Psychologists get a bad reputation in society, why do you think that is? How do people react to learning you teach psychology at a collegiate level?
“When you’re at a party and you’re introducing yourself you don’t really know people and they’re like, ‘You’re a psychologist?’ And immediately they almost always take a step back, like suddenly they’re under [scrutiny]. And my response is, I don’t think we’re intentionally doing that. It’s sort of like the mechanic. The mechanic is probably not always thinking what’s under the hood of the car. Sometimes he or she is just driving the car, and they’re not thinking about it… Social psych is more with what people think about, how they relate to each other — small group functioning, committee kinds of things.”
What does Christian integration mean to you?
“I take seriously the notion of integration with Christian thinking. I’ve sensed all the way along that our department does. A lot of psych departments at other schools, Christian schools, they often have a kind of capstone course that’s kind of your integration course. Like, ‘You’ve learned your field now, you’ve learned some Bible classes, now let’s put them together.’ So the BBST integration seminar is often that philosophy, and that’s great. But we actually have a ‘Psych and Christian Thought’ class that we encourage students to take right after general psych. Right after their intro course, up front… We do that because we want them to start thinking that way. I want them to start realizing: what are the issues we are facing in our field as Christians?”

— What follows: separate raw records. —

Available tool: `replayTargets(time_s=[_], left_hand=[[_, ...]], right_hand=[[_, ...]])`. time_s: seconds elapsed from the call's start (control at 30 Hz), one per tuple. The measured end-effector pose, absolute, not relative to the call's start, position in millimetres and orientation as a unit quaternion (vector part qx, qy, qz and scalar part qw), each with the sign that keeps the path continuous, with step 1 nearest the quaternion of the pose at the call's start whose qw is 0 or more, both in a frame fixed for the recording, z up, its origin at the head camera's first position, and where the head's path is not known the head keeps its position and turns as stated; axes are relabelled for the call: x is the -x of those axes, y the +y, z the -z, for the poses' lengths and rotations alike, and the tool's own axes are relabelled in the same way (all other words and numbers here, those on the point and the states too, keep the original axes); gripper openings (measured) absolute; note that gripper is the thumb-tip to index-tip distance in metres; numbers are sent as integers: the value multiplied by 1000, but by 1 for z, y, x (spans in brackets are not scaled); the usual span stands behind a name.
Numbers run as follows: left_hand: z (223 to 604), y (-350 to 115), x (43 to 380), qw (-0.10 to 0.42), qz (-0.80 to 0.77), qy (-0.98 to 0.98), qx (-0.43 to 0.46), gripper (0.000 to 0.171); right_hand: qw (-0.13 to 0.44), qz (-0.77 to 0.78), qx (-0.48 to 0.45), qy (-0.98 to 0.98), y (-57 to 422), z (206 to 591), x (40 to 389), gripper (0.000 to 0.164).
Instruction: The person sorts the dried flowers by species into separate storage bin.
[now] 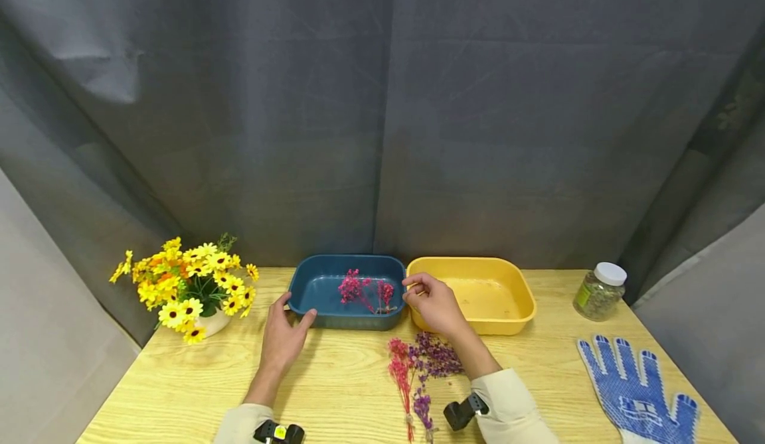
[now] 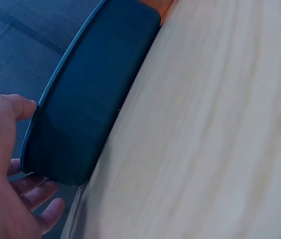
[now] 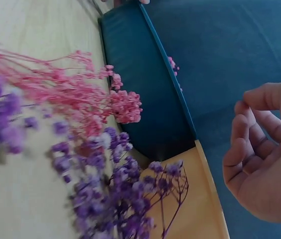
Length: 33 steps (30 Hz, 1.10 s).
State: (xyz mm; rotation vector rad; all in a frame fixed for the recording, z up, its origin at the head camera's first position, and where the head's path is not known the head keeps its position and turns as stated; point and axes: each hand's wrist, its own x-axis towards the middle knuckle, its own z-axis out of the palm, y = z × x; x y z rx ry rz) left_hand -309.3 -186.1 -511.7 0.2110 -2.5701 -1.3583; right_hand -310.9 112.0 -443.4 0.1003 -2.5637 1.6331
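My left hand grips the front-left corner of the dark blue tray, thumb on the front rim and fingers round the side. Inside that tray lie pink dried flower sprigs. Just above where the two trays meet hovers my right hand, fingers loosely curled, with nothing visible between thumb and forefinger. The yellow tray stands under and beside it. On the table in front are a pink dried flower bunch and purple dried flowers, partly below the right forearm.
A pot of yellow artificial flowers stands at the left. At the right are a white-lidded jar and a blue dotted work glove. A grey curtain hangs behind the wooden table.
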Motion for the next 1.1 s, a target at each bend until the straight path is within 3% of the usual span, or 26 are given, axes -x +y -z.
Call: replayTargets(time_s=[0.43, 1.1], left_hand=[[512, -191, 310, 124, 486, -861, -84, 58], [514, -191, 310, 127, 503, -852, -76, 57]], right_hand=[[29, -536, -36, -843, 134, 458, 257, 15], [-64, -434, -108, -892, 147, 483, 229, 15]])
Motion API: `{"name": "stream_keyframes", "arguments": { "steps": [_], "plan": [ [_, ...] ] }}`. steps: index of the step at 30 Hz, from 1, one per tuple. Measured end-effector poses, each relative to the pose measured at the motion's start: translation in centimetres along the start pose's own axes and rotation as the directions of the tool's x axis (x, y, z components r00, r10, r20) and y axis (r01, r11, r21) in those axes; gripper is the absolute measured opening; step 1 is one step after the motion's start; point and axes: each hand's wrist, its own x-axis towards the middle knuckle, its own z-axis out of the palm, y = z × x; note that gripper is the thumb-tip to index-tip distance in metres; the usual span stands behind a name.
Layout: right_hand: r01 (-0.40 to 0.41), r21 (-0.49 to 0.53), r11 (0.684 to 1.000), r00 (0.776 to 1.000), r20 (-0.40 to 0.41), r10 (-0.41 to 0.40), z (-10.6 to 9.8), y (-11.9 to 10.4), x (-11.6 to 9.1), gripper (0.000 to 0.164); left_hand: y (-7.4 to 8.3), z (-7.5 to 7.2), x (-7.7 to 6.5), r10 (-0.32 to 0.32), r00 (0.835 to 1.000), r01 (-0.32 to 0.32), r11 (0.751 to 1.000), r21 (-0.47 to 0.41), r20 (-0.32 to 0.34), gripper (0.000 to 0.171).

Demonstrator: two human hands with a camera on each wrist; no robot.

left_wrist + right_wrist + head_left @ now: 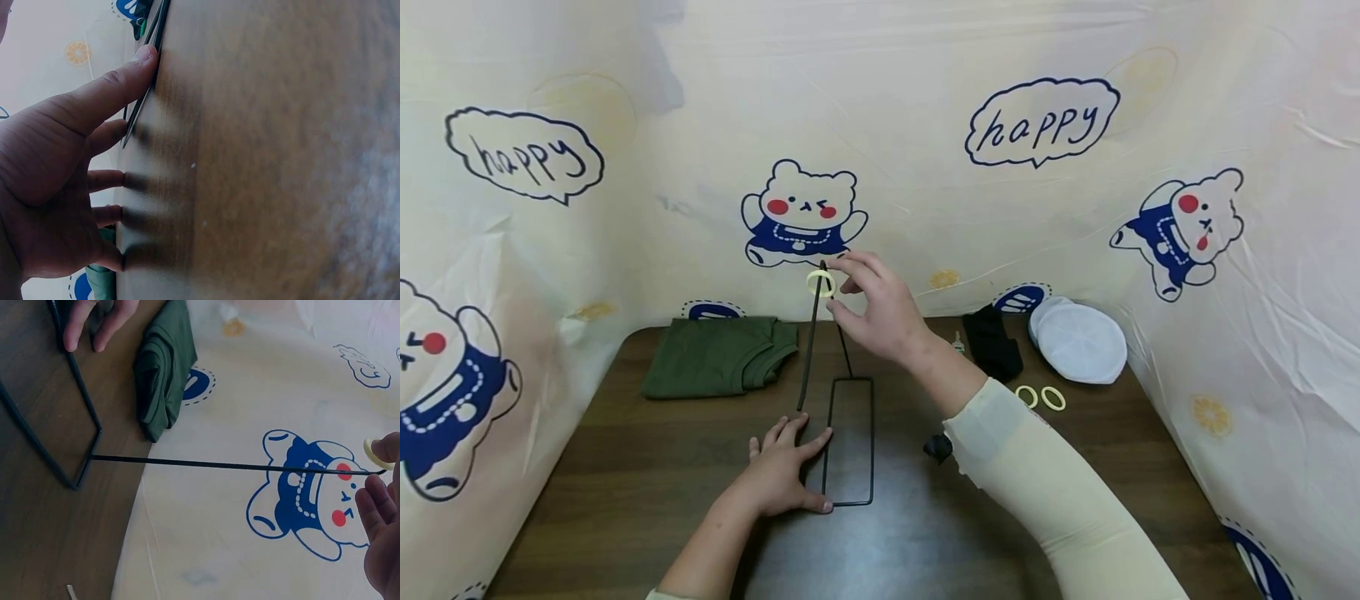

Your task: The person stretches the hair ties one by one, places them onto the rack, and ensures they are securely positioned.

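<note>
A black wire stand [851, 504] has a rectangular base on the table and a thin upright rod [212, 464] rising from it. At the base's near-left corner, my left hand [781, 477] rests with fingers spread; its thumb and index finger touch the wire. My right hand [883, 308] is raised at the stand's top, where its thumb and fingers pinch a pale yellow ring [822, 294]. The ring overlaps the bent tip of the rod; I cannot tell if it encircles the wire. In the right wrist view the ring [369, 450] is partly hidden by the thumb.
Folded green cloth [707, 358] lies at the back left. Toward the back right are a black cloth item [992, 342], a white cap [1082, 340], a small key-like piece [958, 342] and two more yellow rings [1053, 398]. A dark object [937, 447] sits beside my right sleeve.
</note>
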Motion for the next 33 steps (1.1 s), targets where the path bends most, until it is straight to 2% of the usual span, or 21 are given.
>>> {"name": "stream_keyframes", "arguments": {
  "steps": [7, 16, 20, 33],
  "plan": [
    [-0.005, 0.017, 1.0, 1.0, -0.023, 0.005, -0.3, 0.7, -2.4, 0.049, -0.3, -0.2, 0.0, 0.01, 1.0, -0.01, 1.0, 0.016, -0.008, 0.112],
    [0.001, 0.04, 0.999, 0.992, -0.122, 0.004, -2.4, 1.8, -6.7, 0.047, -0.2, -0.3, 0.3, 0.02, 1.0, -0.02, 0.999, 0.03, -0.011, 0.111],
    [0.01, 0.041, 0.999, 0.992, -0.123, -0.005, -3.2, 2.2, -8.9, 0.048, -0.2, -0.1, 0.3, 0.022, 1.0, -0.022, 0.999, 0.027, -0.009, 0.111],
    [-0.059, 0.016, 0.998, 0.993, -0.099, 0.06, -6.0, 3.2, -14.9, 0.048, -0.1, -0.3, 0.0, 0.034, 0.999, -0.034, 0.999, 0.011, -0.005, 0.11]
  ]
}}
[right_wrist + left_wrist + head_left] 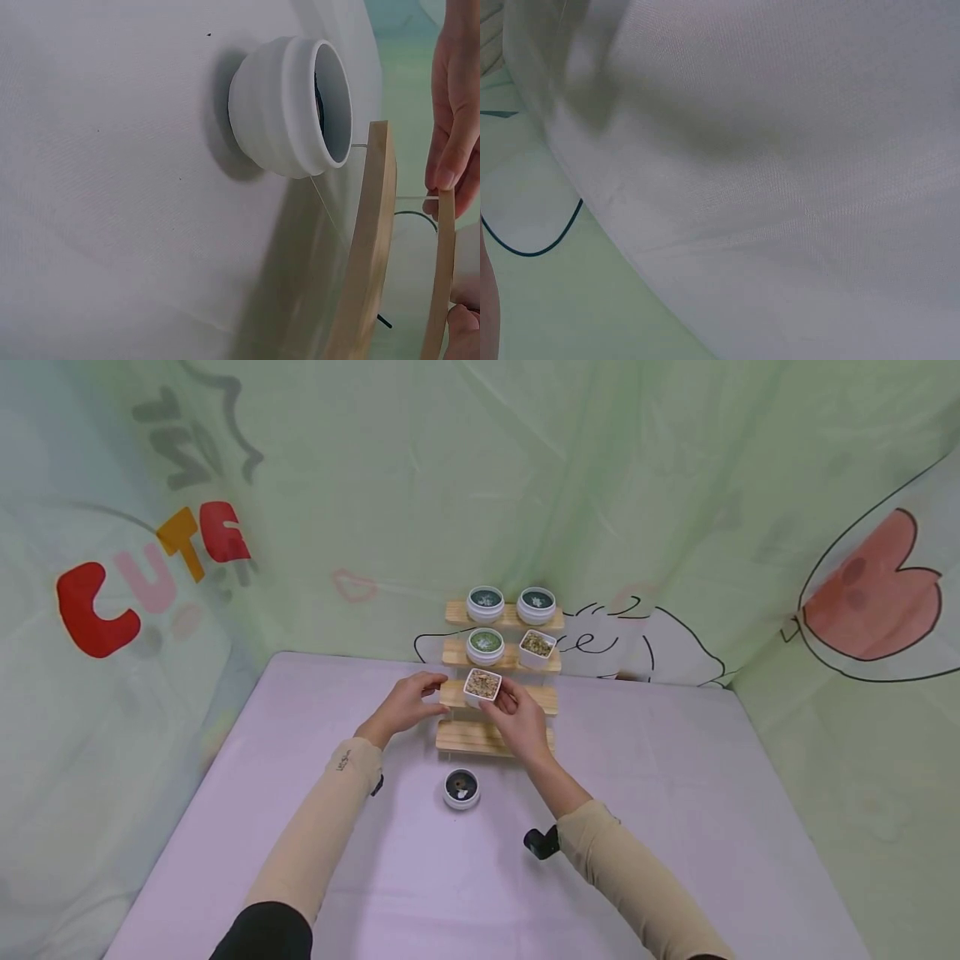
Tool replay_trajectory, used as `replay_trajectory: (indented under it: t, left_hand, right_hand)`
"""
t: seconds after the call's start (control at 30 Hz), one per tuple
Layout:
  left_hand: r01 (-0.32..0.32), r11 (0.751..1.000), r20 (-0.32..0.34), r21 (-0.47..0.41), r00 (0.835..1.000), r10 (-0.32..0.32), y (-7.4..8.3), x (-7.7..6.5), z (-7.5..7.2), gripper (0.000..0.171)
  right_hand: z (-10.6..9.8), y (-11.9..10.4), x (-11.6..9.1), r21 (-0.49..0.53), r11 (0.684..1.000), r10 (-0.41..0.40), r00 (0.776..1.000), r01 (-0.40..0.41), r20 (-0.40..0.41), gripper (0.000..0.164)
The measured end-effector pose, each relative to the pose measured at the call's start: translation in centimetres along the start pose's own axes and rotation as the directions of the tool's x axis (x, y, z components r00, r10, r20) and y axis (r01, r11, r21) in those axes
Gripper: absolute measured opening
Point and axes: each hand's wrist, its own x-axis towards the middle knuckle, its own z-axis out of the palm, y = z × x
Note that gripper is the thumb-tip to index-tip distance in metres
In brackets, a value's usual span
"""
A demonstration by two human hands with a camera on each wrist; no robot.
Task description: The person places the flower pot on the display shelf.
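Observation:
My right hand (521,722) holds a small square white pot (482,685) of tan, crumbly filling at the third wooden tier from the top of a display stand (472,737). The left end of that same tier is pinched between thumb and fingers of my left hand (408,702); the right wrist view shows this left hand (454,112) at the board's end. Part of the square pot (466,266) shows at that view's right edge, against the board. In the left wrist view there is mostly cloth, with a sliver of skin at the left edge.
Two round white pots (485,602) stand on the top tier. Below them are a round pot with green contents (485,645) and a square pot (537,647). Another round white pot (461,789) sits on the pale tablecloth (660,793) before the stand. Printed curtains (375,485) enclose the table.

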Motion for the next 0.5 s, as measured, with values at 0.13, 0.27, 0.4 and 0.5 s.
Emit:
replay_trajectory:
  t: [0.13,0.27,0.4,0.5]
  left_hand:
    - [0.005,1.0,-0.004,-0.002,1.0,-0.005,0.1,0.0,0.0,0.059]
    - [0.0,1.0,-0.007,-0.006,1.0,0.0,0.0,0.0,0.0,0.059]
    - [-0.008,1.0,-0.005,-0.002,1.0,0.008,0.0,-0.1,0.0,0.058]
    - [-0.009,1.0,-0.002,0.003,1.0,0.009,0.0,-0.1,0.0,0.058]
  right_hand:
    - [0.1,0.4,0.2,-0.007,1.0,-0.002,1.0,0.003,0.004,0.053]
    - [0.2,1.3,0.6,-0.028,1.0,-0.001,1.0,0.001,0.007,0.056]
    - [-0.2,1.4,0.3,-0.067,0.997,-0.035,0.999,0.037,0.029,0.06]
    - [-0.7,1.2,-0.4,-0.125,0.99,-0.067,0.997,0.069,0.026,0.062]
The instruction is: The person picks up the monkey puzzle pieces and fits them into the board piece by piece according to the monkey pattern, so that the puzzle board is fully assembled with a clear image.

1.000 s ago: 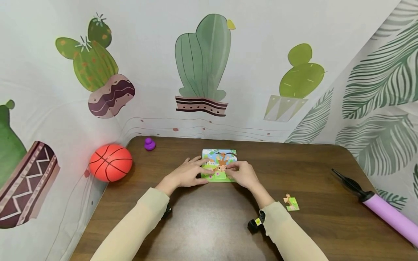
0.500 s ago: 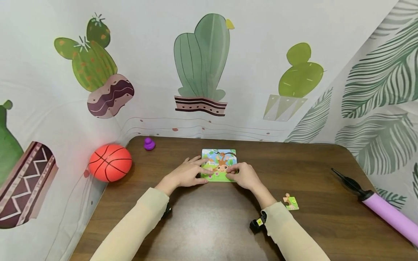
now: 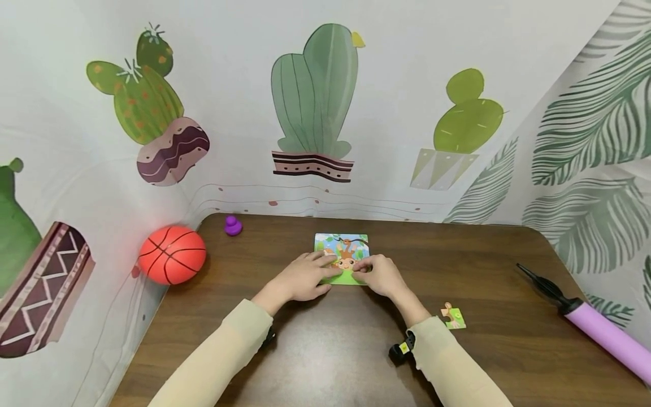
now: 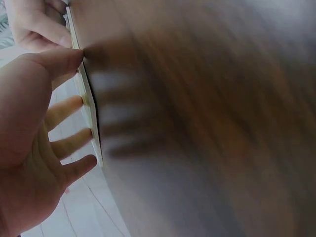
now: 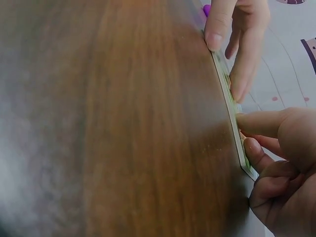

How is your personal theology affected by your field of study? Have you ever thought of the incarnate Jesus through a psychological lens?
“I really do think psychology can help our theology. It’s not a one-way street. Our theology informs our psychology, but I think our psychology can inform our theology as well… If Jesus were to take a personality test, what would he get? [laughs]. So even some of the personality characteristics, so I told you earlier I’m interested in the topic of humility. We can look at Philippians chapter two where Christ, it says, humbled himself and became obedient unto death, even death onto a cross. Really, what does that mean? How does that get translated into our world today? Certainly, it’s humility towards God, we don’t consider ourselves equal with God, yes, but how does that even influence how we relate to each other? How do faculty relate to students, how do students relate to faculty? I think the study of Jesus’ life and some of the parables — the parable of the good samaritan, that’s telling you who your neighbor is, so why do we have problems sometimes with people who are of different culture than us, who don’t think like we do? So that’s how I would look at Jesus psychologically.”